Hands down, salmon is my favorite fish. Nothing comes close. I’ve been eating salmon for as long as I can remember and there have only been a handful of occasions where I didn’t like what I prepared. That’s because I screwed something up. In general, if you properly cook salmon, it’s delicious.
Did you know there are health benefits to eating salmon? Salmon provides a good amount of the antioxidant amino acid taurine. It’s also a source of vitamin B12, vitamin D, and selenium, as well as niacin, omega-3 fatty acids, protein, phosphorus, and vitamin B6. I’d say that’s pretty good. So, the health benefits combined with some of the best taste out there leads me to believe it’s a super food. Super tasty, that is.
If you’re interested in learning about salmon’s nutritional value, take a look at this resource:
What’s New and Beneficial about Salmon?
The Recipe
The recipe I’m about to share with you comes from my new cookbook by Curtis Stone called What’s For Dinner? It’s a super easy recipe to put together and it’s virtually guilt free. It uses a fair amount of vegetables, some nice pieces of salmon and a flavorful vinaigrette. It really doesn’t take too long to prepare either. Much of the time is used during the preparation, but once that’s done, the cooking is fast.
If you aren’t aware of how poaching cooks fish, I’ll try to explain it to you. Basically, you boil water. Once it’s boiling, you place the pieces of fish into it, making sure they’re totally submerged. Then, lower the heat to low and let the hot water do its trick. After 6 minutes, the fish is finished. What you’re left with is wonderfully tender goodness.

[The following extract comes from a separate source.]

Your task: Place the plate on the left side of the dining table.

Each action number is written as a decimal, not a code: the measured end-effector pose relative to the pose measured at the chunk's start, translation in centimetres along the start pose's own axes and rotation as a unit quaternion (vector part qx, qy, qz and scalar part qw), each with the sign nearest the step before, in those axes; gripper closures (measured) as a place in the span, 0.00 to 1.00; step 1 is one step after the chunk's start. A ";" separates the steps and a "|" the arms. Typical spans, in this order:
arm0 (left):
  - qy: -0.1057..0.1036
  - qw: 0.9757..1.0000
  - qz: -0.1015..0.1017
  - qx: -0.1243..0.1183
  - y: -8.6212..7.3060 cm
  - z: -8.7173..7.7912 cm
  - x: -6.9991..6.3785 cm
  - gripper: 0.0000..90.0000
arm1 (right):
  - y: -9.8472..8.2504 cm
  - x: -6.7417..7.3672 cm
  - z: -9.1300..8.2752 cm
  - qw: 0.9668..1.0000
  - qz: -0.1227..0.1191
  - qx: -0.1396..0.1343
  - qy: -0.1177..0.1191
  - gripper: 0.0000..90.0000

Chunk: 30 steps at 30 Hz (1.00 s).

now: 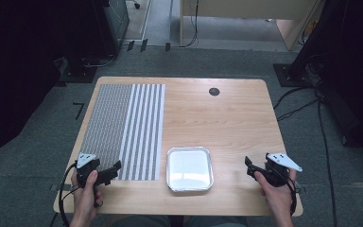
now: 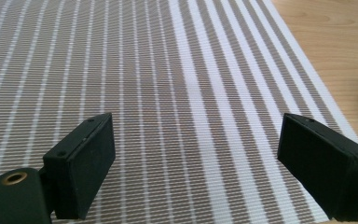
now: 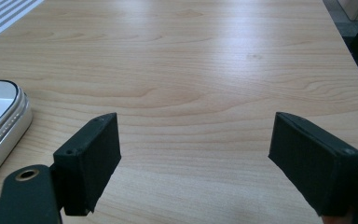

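My left gripper [image 1: 117, 166] is held over the near edge of a striped grey-and-white mat [image 1: 123, 127], at the table's front left. In the left gripper view its jaws stand wide apart above the mat [image 2: 168, 93], with nothing between them; the gripper [image 2: 196, 163] is open. My right gripper [image 1: 248, 166] hovers at the front right, just right of a shallow silver tray [image 1: 189, 152]. The right gripper view shows that gripper [image 3: 196, 158] open over bare wood, with the tray's rim [image 3: 16, 119] at its left.
The wooden table [image 1: 217, 118] has a round black cable hole [image 1: 213, 91] near its far edge. The tray looks empty, with a white inside. Cables [image 1: 307, 104] and dark stands lie on the floor beyond the table.
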<state>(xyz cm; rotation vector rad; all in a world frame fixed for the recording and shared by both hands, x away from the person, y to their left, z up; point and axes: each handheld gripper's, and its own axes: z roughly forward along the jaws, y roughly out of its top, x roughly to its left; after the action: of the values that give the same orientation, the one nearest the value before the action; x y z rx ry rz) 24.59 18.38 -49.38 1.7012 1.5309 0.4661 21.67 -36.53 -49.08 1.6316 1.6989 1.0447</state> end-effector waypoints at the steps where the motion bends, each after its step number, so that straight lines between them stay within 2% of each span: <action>1: 0.000 1.000 0.000 0.000 0.0 0.0 0.0 0.12 | 0.0 0.0 0.0 1.000 0.000 0.000 0.001 0.18; 7: -0.012 1.000 0.019 0.007 0.0 0.6 -2.0 0.12 | 0.1 0.3 0.0 1.000 0.006 -0.003 0.003 0.18; 11: -0.019 1.000 0.021 0.008 0.1 0.8 -2.7 0.12 | 0.3 0.4 -0.1 1.000 0.019 -0.008 0.002 0.19; 12: -0.016 0.999 0.031 0.011 0.1 1.0 -3.3 0.12 | 0.4 0.6 -0.1 1.000 0.022 -0.010 -0.001 0.20; 19: -0.028 0.999 0.039 0.014 0.1 1.6 -4.8 0.12 | 0.6 1.5 0.0 1.000 0.021 -0.007 0.003 0.20; 25: -0.036 0.998 0.043 0.013 0.5 2.3 -6.3 0.12 | 1.1 2.6 0.2 1.000 0.016 -0.004 0.017 0.21; 27: -0.042 0.998 0.048 0.011 0.9 2.6 -7.2 0.12 | 1.2 3.0 0.4 1.000 0.014 -0.002 0.019 0.22; 29: -0.043 0.998 0.049 0.010 1.0 2.6 -7.4 0.12 | 1.3 3.2 0.5 1.000 0.014 -0.003 0.020 0.22; 30: -0.047 0.997 0.054 0.009 1.1 2.8 -8.1 0.12 | 1.5 3.6 0.6 1.000 0.014 -0.005 0.021 0.23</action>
<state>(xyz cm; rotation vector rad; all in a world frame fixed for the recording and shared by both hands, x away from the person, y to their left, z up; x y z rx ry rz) 25.72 9.84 -48.49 1.8019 1.3847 0.4226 22.60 -32.98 -47.69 1.6422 1.7003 1.1056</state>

This recipe uses poaching to cook the fish and blanching to cook the green beans. Both techniques are easy and effective and leave you with some wonderful textures to enjoy. The remaining ingredients are left raw, hence the word “salad” in the name of this recipe.
Ingredients
Serves: 4
1 Lemon
10 Pearl White Onions
4 5-Ounce Pieces of Salmon Fillet (Skinless)
Regular Table Salt
Ground Black Pepper
24 Ounces Green Beans
6 Radishes
1 Tablespoon Dried Tarragon
2 Tablespoons Lemon Juice
4 Tablespoons Extra-Virgin Olive Oil
Step-by-Step Instructions
I would suggest prepping the vegetables before you begin. Slice the lemon into 1/4 inch thick pieces, peel and thinly slice the 10 white pearl onions, cut the skinless salmon fillet into 4 equally sized pieces, trim the beans and clean and slice the radishes so they’re paper thin. Set everything aside in their own bowls and you should enjoy smooth sailing from here on out.
Cook the Salmon
Place the slices of lemon around the bottom of a 12 inch skillet. Then, sprinkle about 1/3 of the sliced white pearl onions on top of the lemon slices. Then, fill the skillet with water until it’s two-thirds of the way full.
Once that’s finished, cover the skillet and bring the water to a boil over high heat. After the water begins to boil, reduce the heat to low and place the 4 pieces of evenly cut salmon in the pan.
As you can see, the salmon begins to cook rather quickly. I wasn’t even finished placing the pieces in the skillet and one was changing color.
Now, make sure the salmon pieces are completely submerged. If you need to add hot water to the skillet, you can do so. Once everything is in place, cover the skillet and cook over low for 6 minutes. This should poach the fish perfectly. Once they are finished, remove the salmon from the skillet, place on a plate and refrigerate for the remainder of this recipe.
Blanch the Beans
Bring about 8 cups of water to a boil, over high heat, in a large pot. Once boiling, add in the green beans and let cook for 3 minutes.
While the beans are cooking, fill a large bowl with ice and water. Then, after three minutes of boiling, strain the beans in a colander. Right after that, add the beans to the ice water. The purpose of this is to stop the beans from cooking, so it has to be done quickly.
Stir the beans up a bit too. You want the cold water to be consistent throughout the bowl.
After a few minutes of sitting in the cold water, strain the beans again in the colander.
Prepare the Salad
Take the same large bowl you just used and dump the ice water out of it. Make sure it’s dry too. Then, add in the green beans, all the sliced radishes, the remaining two-thirds of sliced white pearl onions and the 1 tablespoon of dry tarragon. Also add in the 2 tablespoons of lemon juice and the 4 tablespoons of extra-virgin olive oil. Once everything is in the bowl, toss it together so it’s all evenly coated.
Once the green bean salad is made, go ahead and divide it up evenly among 4 plates. Then, take the salmon out of the refrigerator and add them to the bean salad. Season with salt and pepper and serve.
The Final Dish
This dish was very simple to photograph. The colors are wonderful and the taste is even better. It’s light, healthy and very tasty. I plan on preparing this one again – definitely.